El guante lanzado por Quintás lo recogió hábilmente el presidente del Partido Popular, Mariano Rajoy. Unos días después, en una reunión con dirigentes de su partido en Córdoba, afirmó que esta petición de adelanto electoral refleja la existencia de «un gran deseo de cambio de la sociedad española para salir de la crisis». El presidente popular se refirió a que «ya hay voces de importancia grande que reclaman el anticipo de los comicios generales», apuntando que eso significa que «la sociedad va por un lado» y el presidente Zapatero «está perdido y va por otro lado».

Desde ese día, Rajoy no soltó la liebre que había puesto a correr el presidente de las Cajas. Esta apuesta por el anticipo electoral tuvo su bautizo oficial en el Congreso con motivo de un debate sobre la situación económica en España, que se celebró el 17 de febrero de 2010. El líder de la oposición hizo suya esta propuesta al pedirle a Zapatero que «rectifique a fondo» su política económica o disuelva las Cortes y convoque elecciones. Su iniciativa tuvo escaso eco, sólo el de la diputada de UPyD, Rosa Díez, que también lo reclamó.

CiU apoya el adelanto

Pero Rajoy siguió insistiendo y encontró un nuevo altavoz en el debate del estado de la nación que se celebró en julio de 2010. El líder de la oposición no esperó ni un minuto y las primeras palabras de su discurso fueron para pedir al presidente Zapatero que «si quiere ser útil para España, convoque elecciones anticipadas». No se lo pidió sólo una vez, sino que hasta en tres ocasiones se lo reiteró.

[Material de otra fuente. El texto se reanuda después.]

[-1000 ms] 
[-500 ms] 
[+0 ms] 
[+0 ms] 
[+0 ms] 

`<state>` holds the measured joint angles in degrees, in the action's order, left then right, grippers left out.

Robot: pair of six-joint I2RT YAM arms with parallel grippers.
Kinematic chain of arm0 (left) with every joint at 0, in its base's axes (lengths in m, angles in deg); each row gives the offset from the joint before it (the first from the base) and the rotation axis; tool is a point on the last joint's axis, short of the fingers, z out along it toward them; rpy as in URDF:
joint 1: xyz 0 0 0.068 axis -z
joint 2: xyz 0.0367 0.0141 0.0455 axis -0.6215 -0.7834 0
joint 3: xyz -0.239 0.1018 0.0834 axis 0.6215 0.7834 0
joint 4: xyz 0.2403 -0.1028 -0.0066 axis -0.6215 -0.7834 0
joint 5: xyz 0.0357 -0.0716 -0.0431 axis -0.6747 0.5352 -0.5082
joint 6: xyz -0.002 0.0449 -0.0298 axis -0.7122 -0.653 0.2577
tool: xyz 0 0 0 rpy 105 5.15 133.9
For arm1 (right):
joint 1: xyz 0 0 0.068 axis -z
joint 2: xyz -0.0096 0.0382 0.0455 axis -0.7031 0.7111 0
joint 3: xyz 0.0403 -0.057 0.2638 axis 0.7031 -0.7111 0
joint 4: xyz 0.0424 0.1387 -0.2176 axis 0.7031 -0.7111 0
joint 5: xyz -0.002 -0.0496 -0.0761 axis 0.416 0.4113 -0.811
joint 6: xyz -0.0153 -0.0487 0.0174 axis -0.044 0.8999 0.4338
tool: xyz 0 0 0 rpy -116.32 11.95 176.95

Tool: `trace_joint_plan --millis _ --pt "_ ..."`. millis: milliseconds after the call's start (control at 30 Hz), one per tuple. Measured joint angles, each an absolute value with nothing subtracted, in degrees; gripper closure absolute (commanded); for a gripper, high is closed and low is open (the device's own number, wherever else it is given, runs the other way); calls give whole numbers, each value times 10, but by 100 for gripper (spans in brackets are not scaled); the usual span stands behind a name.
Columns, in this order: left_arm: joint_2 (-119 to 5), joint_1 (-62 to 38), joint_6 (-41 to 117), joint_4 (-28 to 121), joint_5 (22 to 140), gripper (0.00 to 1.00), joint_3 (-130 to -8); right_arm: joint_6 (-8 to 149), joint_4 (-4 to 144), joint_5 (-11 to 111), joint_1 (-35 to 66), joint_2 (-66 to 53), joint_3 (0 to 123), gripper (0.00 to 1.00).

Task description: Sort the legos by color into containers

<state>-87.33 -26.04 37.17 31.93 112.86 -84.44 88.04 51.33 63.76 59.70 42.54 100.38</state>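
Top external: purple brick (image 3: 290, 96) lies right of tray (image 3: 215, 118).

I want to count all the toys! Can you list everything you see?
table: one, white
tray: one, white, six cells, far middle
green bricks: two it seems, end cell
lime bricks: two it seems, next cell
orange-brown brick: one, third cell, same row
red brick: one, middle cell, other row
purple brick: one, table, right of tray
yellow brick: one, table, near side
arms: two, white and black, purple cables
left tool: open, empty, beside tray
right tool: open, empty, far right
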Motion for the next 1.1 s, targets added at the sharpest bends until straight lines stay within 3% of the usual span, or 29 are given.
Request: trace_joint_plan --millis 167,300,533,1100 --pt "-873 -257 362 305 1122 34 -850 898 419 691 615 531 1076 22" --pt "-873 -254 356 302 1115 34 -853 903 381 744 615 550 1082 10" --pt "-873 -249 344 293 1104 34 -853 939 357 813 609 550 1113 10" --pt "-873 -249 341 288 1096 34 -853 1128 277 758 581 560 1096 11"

Zapatero acusó el golpe y se lo quiso devolver retándole a que presentara una moción de censura: «Pero para subir aquí hay que tener valor, un programa electoral y venir aquí a defenderlo; además, luego hay que contar con grupos que te apoyen y eso tiene el riesgo de las dificultades y la soledad; ese es el problema».

En febrero de 2010, el PP pidió a Zapatero que rectificara o convocara elecciones

Ya entonces Rajoy no se quedó solo. A esta petición de elecciones anticipadas se sumó el portavoz de CiU, Josep Antoni Durán i Lleida, que le advirtió a Zapatero que «si no es capaz de buscar y encontrar alianzas sólidas, lo más sensato será iniciar el ciclo electoral una vez finalizadas las reformas actualmente en trámite parlamentario. El ir tirando no da para más, se acabó».

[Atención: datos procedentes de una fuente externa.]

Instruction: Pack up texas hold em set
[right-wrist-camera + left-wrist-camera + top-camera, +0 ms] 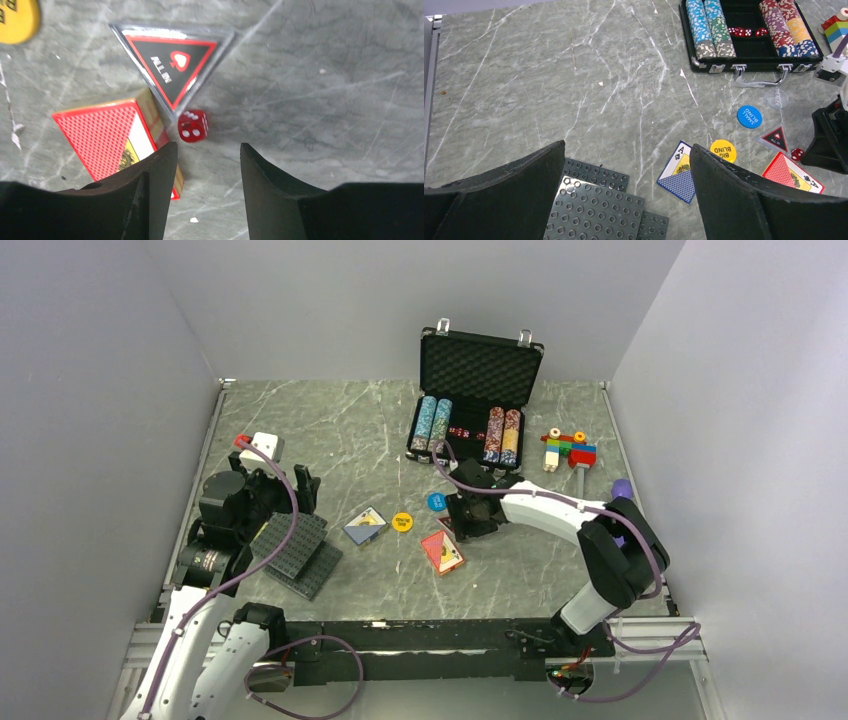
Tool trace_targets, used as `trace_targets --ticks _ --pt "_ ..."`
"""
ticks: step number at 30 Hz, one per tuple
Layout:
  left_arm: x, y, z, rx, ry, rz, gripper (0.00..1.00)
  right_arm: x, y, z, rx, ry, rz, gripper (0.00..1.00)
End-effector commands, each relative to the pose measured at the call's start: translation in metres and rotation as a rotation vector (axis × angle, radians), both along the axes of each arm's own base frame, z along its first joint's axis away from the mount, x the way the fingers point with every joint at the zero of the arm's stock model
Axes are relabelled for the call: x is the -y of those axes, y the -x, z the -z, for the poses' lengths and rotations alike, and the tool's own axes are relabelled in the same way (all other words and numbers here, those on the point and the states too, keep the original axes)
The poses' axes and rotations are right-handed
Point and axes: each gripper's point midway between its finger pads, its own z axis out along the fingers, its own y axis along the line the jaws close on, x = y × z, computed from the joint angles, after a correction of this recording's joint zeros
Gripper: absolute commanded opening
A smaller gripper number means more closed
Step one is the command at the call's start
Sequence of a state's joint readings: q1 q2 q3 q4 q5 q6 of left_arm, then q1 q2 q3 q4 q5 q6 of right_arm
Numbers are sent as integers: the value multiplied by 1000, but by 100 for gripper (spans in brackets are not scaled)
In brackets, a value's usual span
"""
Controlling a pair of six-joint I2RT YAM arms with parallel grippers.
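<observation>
Step in hand, as judged: pick up the red die, which lies on the table well short of the open briefcase. Right gripper partly spread, nothing between the jaws. Left gripper spread wide, empty. Die sits just past the fingertips, close against the ALL IN triangle and beside the red card deck: centre on it, close without catching either. Top view hides the die under the gripper; right wrist view shows it

Grey studded plates, colourful toy-block figure
</observation>
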State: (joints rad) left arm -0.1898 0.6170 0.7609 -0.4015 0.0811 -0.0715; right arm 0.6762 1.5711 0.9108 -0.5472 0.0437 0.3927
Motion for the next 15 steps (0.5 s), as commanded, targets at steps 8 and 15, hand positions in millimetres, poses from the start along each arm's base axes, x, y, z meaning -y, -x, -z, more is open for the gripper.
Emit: trace_targets --ticks 8,15 --pt "3 -2 -12 46 14 9 98 -24 -29 -11 67 -48 -23 50" --pt "3 -2 -12 46 16 10 98 -21 -28 -3 60 -29 -26 42"
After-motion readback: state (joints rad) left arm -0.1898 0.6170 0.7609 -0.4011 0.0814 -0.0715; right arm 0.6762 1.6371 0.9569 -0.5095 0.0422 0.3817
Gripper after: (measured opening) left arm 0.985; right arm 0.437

La insistencia de Rajoy, que ahora respaldan los ciudadanos, continuó en octubre de 2010 aprovechando la crisis de Gobierno que realizó Zapatero y que desembocó en la salida de la vicepresidenta María Teresa Fernández de la Vega y la supresión de los ministerios de Igualdad y Vivienda. A juicio de Rajoy, lo que España necesita «no es un cambio en el Gobierno sino un cambio de Gobierno. Se cambian los músicos de la orquesta pero no el director ni la partitura».

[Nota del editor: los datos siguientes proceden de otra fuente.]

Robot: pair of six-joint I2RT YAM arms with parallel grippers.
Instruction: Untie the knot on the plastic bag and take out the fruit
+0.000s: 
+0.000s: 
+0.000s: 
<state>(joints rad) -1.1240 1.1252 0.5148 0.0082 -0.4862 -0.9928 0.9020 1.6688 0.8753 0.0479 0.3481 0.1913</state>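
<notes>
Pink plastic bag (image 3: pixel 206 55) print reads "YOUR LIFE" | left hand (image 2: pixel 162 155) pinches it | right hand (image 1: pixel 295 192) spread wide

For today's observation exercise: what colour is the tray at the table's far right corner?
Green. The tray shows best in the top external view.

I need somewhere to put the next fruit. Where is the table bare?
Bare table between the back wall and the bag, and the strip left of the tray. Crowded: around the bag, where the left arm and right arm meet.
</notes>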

Acompañado ya por los nacionalistas catalanes, Rajoy ha hecho de esta petición el centro de su discurso político. La última vez que lo lo planteó en el Congreso fue el 18 de noviembre de 2010 en el debate sobre el paro. Entonces, afirmó que «el único camino para que el Gobierno recupere el crédito es hacerlo nuevo y eso, aquí y en cualquier lugar del mundo, pasa por unas elecciones generales. Sin estas elecciones será imposible que se recupere la confianza, que se realicen las reformas, que circule el crédito, que se anime la inversión y que se cree empleo». Finalmente, advirtió a Zapatero que «no me ponga como pretexto que en las actuales circunstancias no podemos permitirnos perder dos meses en campaña electoral. Con la excusa de no perder dos meses, nos quiere hacer perder dos años».

José Luis Rodríguez Zapatero ha hecho hasta ahora oídos sordos a estas peticiones, que podrían haber arreciado si no hubiera conseguido un pacto con PNV y Coalición Canaria para que le respaldaran los presupuestos de 2011. Con ese aval podrá resistir hasta 2012 e incluso volver a hacer nuevas cesiones con tal de conseguir su objetivo de agotar la legislatura, pero entonces ya no tendrá crédito político.